EXERCISE AIM => The reply to the records below should contain exactly the lines from the line with "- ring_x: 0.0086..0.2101" through the line with "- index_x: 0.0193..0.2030", and nothing besides.

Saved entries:
_ _ _
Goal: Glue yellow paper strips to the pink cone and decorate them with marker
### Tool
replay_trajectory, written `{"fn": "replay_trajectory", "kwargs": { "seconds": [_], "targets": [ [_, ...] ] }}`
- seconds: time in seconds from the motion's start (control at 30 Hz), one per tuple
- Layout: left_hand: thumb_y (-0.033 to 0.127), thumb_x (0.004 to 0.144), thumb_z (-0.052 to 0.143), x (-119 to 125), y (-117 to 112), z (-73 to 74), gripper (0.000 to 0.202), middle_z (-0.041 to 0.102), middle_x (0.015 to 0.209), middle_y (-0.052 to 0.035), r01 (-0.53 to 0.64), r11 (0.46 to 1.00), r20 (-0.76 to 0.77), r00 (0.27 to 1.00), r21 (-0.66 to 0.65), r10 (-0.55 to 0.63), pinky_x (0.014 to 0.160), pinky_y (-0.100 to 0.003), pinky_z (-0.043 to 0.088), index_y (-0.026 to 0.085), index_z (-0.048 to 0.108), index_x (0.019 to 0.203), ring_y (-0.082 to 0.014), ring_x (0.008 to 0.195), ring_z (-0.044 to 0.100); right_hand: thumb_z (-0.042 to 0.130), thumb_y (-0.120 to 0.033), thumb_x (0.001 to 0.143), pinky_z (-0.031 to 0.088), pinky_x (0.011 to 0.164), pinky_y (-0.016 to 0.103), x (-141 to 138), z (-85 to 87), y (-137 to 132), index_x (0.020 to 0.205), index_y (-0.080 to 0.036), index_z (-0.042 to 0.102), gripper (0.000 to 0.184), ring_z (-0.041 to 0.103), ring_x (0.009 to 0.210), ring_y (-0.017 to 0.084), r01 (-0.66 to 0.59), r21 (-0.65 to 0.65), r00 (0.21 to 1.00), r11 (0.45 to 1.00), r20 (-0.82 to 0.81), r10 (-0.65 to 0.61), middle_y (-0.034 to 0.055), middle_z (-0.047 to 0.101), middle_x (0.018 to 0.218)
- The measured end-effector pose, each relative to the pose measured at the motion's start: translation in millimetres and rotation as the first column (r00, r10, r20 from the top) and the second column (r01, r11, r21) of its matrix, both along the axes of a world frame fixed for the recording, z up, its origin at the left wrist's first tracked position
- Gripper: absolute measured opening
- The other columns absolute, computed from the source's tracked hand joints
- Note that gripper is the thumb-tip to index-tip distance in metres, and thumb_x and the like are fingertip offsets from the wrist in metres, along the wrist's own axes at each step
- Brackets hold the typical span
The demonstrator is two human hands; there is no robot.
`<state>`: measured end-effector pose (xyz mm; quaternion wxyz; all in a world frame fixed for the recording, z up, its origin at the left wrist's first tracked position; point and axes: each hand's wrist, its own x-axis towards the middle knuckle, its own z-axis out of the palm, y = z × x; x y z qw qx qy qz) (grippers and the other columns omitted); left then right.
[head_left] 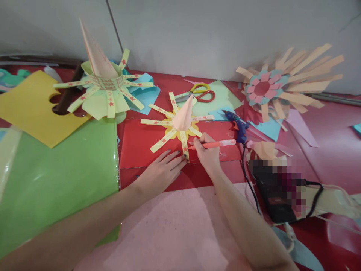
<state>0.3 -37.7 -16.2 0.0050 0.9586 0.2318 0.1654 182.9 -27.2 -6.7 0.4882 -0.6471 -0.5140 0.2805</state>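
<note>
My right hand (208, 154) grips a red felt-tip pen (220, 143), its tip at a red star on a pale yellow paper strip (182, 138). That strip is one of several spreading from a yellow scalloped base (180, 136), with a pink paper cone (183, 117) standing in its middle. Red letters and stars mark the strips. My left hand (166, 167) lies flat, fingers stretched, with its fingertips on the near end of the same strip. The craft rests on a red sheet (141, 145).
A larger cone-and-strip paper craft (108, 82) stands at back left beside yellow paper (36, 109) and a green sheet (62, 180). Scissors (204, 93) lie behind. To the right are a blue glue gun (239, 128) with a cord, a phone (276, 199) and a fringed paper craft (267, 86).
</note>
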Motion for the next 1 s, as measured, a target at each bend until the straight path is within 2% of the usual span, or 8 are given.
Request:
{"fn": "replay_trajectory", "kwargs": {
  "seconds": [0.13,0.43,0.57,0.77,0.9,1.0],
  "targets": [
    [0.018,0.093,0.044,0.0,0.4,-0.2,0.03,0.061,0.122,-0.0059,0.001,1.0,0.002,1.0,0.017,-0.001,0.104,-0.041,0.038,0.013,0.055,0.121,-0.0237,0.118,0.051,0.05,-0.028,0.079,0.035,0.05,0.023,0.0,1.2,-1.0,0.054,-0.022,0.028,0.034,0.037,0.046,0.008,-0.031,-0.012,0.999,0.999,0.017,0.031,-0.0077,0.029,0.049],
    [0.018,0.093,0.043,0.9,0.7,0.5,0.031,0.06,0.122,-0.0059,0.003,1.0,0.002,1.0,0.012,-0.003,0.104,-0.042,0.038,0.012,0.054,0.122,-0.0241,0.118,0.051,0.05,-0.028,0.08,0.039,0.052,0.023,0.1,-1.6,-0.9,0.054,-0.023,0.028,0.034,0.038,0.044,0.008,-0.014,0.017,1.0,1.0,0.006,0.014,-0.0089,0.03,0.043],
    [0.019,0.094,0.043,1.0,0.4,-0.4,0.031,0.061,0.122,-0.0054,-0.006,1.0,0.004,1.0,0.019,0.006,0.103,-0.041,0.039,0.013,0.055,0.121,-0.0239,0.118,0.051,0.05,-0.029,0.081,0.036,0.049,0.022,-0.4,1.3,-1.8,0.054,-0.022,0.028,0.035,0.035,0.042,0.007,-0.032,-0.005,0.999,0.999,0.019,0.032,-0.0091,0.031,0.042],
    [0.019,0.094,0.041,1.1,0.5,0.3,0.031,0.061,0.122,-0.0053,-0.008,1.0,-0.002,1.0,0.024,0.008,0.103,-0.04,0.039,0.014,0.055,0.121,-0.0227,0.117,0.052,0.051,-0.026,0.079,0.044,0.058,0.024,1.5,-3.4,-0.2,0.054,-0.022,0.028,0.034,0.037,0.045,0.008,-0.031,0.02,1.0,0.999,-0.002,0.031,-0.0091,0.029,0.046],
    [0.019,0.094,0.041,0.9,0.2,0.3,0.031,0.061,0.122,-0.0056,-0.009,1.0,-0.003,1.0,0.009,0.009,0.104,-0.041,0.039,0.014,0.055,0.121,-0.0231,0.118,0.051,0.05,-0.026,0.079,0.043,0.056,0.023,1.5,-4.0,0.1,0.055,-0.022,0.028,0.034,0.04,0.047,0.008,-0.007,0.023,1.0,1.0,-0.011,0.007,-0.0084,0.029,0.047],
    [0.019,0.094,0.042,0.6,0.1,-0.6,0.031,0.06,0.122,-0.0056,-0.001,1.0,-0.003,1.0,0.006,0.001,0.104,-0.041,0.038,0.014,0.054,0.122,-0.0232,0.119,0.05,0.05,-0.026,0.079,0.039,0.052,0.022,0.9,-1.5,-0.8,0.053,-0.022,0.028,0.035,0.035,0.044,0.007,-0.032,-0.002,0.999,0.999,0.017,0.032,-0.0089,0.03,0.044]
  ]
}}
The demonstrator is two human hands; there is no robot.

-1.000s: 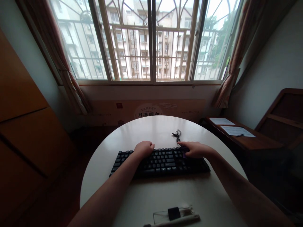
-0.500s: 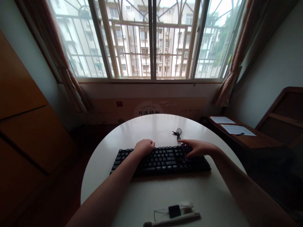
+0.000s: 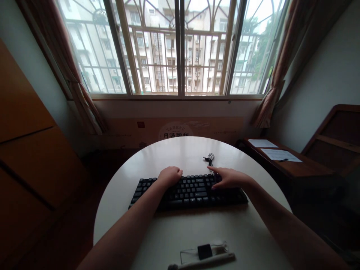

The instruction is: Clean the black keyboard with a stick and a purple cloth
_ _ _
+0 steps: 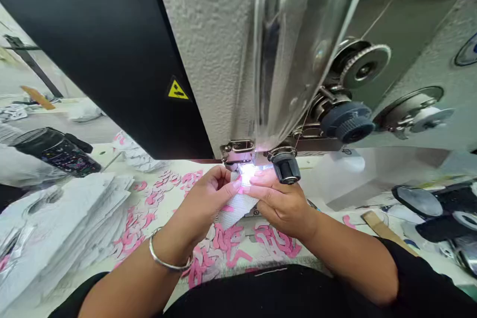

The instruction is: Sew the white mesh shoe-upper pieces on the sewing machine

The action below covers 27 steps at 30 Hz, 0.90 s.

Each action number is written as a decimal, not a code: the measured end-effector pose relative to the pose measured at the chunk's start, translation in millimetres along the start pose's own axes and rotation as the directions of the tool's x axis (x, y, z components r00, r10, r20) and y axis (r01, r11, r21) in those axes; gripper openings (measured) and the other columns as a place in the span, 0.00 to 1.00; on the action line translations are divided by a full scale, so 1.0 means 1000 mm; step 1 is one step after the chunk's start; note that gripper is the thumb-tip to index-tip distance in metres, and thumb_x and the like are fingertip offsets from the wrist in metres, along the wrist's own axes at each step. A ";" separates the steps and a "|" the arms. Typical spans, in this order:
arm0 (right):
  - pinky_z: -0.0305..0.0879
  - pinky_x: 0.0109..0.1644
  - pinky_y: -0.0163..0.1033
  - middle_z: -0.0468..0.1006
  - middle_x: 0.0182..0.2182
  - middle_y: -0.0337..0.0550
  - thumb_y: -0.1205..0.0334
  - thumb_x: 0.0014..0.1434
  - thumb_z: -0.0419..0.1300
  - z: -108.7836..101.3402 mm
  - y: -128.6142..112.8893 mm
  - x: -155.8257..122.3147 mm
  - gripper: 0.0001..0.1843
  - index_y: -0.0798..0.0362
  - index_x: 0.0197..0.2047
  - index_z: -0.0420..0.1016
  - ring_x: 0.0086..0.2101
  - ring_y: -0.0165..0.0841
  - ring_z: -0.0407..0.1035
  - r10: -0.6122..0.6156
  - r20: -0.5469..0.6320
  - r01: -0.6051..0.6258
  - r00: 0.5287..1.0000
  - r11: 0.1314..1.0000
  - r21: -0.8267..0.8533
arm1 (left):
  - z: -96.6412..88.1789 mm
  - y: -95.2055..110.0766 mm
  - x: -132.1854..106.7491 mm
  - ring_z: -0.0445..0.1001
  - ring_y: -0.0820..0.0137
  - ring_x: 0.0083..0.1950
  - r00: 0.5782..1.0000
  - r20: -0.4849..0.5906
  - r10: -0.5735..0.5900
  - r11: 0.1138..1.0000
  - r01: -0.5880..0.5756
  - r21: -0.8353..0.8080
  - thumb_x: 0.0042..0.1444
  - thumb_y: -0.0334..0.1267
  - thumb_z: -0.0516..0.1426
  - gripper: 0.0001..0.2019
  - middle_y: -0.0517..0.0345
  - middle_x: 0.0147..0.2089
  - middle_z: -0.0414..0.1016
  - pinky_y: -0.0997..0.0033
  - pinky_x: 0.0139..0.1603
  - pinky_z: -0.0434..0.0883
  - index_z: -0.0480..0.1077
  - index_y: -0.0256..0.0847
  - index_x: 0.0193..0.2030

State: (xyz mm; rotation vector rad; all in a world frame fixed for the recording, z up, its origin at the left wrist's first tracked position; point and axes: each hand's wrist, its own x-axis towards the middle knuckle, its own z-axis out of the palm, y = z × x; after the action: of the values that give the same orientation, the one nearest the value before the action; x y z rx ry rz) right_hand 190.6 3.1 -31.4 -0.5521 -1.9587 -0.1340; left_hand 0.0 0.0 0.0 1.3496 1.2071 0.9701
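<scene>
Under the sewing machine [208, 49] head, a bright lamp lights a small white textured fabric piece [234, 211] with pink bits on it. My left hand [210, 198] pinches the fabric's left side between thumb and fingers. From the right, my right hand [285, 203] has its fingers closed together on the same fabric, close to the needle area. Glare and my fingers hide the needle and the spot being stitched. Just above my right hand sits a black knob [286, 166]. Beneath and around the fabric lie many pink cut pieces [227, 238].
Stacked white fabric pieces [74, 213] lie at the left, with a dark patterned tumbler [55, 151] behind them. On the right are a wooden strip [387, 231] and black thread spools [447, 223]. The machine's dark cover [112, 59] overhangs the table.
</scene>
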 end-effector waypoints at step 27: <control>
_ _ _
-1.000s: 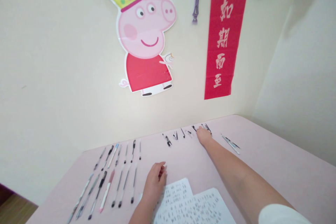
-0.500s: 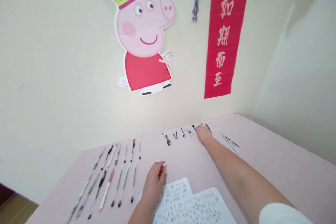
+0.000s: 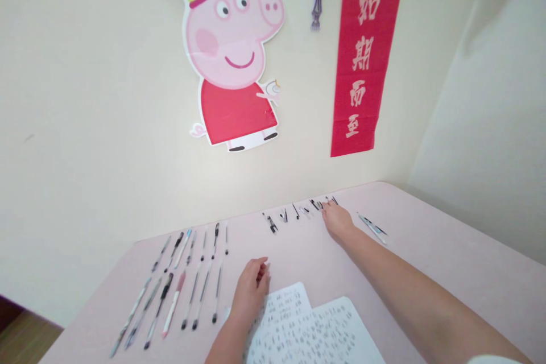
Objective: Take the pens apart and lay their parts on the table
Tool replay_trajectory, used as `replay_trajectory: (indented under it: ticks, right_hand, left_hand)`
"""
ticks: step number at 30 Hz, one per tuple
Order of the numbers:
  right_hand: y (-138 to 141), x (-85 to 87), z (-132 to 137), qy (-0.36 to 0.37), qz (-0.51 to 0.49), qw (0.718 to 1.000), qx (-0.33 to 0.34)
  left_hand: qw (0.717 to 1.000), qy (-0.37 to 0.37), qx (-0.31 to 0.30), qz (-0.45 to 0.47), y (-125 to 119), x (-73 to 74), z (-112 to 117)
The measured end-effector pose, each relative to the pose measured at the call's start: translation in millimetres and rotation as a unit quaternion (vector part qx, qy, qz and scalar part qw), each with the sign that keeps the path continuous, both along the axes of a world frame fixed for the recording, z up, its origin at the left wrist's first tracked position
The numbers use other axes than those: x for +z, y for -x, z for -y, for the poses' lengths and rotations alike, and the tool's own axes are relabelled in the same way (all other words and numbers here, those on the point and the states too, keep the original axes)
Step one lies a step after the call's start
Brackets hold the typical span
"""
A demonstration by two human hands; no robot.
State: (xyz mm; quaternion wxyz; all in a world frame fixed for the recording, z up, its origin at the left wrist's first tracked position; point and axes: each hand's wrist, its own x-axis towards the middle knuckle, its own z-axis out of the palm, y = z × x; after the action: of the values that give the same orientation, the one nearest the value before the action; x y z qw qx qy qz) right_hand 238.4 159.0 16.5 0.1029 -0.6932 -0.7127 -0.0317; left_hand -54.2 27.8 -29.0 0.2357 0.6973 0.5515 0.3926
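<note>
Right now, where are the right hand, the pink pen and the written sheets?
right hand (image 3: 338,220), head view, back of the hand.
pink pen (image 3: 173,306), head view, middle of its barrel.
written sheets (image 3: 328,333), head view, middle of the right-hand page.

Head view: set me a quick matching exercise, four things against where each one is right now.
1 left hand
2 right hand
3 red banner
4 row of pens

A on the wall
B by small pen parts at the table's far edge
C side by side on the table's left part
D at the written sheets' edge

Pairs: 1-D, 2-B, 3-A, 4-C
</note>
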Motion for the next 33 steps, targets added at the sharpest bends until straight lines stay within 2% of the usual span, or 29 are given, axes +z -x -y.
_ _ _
RESULT BELOW =>
  - ring_x: 0.0086..0.2101
  - ring_y: -0.0165..0.0841
  - ring_z: -0.0407..0.1035
  - r10: -0.6122..0.6156
  - r20: -0.5469..0.6320
  - r01: -0.6051..0.6258
  - r00: 0.5287..1.0000
  - r11: 0.1314..1.0000
  - r21: -0.8267..0.8533
arm1 (left):
  - z: -96.6412..88.1789 mm
  - y: -95.2055..110.0766 mm
  - x: -132.1854..106.7491 mm
  - ring_z: -0.0445..0.1001
  - ring_y: -0.0820..0.0137
  - ring_x: 0.0083..0.1950
  - r00: 0.5782..1.0000
  - r20: -0.4849..0.5906
  - r10: -0.5735..0.5900
  - r11: 0.1138..1.0000
  - r01: -0.5880..0.5756
  - r21: -0.8353..0.8080
  - thumb_x: 0.0042..0.1444
  - thumb_y: -0.0334..0.1267
  - thumb_z: -0.0516..0.1426
  - gripper: 0.0001..0.2019
  - middle_y: -0.0517..0.0345
  - middle_x: 0.0147..0.2089
  - middle_z: -0.0414..0.1016
  - pinky_y: -0.0997..0.0033
  - pinky_x: 0.0139..0.1603
  - pinky_z: -0.0434..0.0883
  - index_z: -0.0480..0.1077
  - index_y: -0.0256..0.0847
  - index_x: 0.0193..0.2030

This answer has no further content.